» **Aim of the exercise**
Every line of the material below, from the top through the line with "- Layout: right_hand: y", should be reproduced exactly.

» **Dataset extract**
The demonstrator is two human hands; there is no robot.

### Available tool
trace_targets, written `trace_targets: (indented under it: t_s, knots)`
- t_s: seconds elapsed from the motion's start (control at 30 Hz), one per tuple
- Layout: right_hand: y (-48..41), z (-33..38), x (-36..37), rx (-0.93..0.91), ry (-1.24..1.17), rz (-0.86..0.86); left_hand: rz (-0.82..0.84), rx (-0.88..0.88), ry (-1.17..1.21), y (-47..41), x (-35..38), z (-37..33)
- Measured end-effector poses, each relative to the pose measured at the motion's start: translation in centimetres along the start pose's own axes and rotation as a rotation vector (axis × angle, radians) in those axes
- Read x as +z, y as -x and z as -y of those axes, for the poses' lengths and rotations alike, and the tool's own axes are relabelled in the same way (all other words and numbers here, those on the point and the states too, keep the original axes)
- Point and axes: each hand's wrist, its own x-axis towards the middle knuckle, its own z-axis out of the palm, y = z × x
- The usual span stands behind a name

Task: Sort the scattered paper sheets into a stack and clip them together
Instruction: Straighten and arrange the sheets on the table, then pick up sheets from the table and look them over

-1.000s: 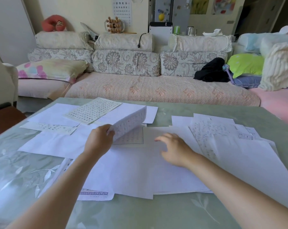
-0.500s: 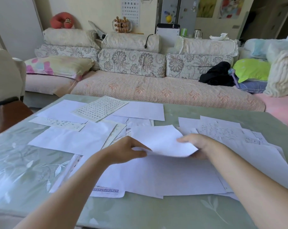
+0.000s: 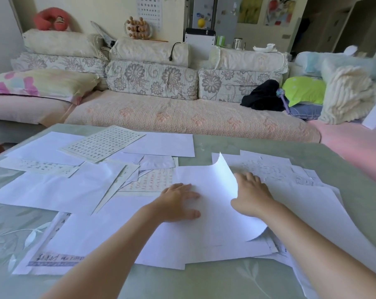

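Many loose paper sheets (image 3: 53, 190) spread across a pale green counter (image 3: 204, 283), overlapping from 9 o'clock to 3 o'clock. Bare counter only in a strip along the near edge at 6 o'clock, in a patch at 8 o'clock, and in a wedge toward 2 o'clock past the right-hand papers. Far edge of the counter close against a pink-covered sofa (image 3: 182, 115) at 12 o'clock. At 7 o'clock, a sheet with a blue printed band (image 3: 53, 258) close to the near edge. At 11 o'clock, a grid-printed sheet (image 3: 103, 143) lying askew on blank ones.

At centre, a blank top sheet (image 3: 215, 219) on the middle pile. On its left part, left hand (image 3: 178, 202) palm down, fingers straight and spread, pressing, gripping nothing. Right edge of that sheet curled upward, its far corner standing up toward 12 o'clock. Just at 3 o'clock of the curl and touching it, right hand (image 3: 251, 194) palm down, fingers straight, resting on the written sheets (image 3: 269, 167) of the right-hand pile. Thumb hidden behind the curled edge, so cannot tell whether it props the paper.

Compared with half a second ago: top sheet no longer held up between both hands, now down on the pile. Left hand changed from a pinch on the sheet's edge to a flat press. Right hand changed from holding the sheet's right side to lying flat beside it.
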Motion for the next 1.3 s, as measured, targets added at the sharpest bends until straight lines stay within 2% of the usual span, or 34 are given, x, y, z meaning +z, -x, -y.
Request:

» **Task result**
The demonstrator is two human hands; there is no robot.

### Available tool
trace_targets, written `trace_targets: (indented under it: t_s, knots)`
- t_s: seconds elapsed from the motion's start (control at 30 Hz), one per tuple
- Layout: right_hand: y (-48..41), z (-33..38), x (-36..37), rx (-0.93..0.91), ry (-1.24..1.17), rz (-0.86..0.86); left_hand: rz (-0.82..0.84), rx (-0.88..0.88), ry (-1.17..1.21), y (-47..41), x (-35..38), z (-37..33)

Output is finished, and nothing else is required.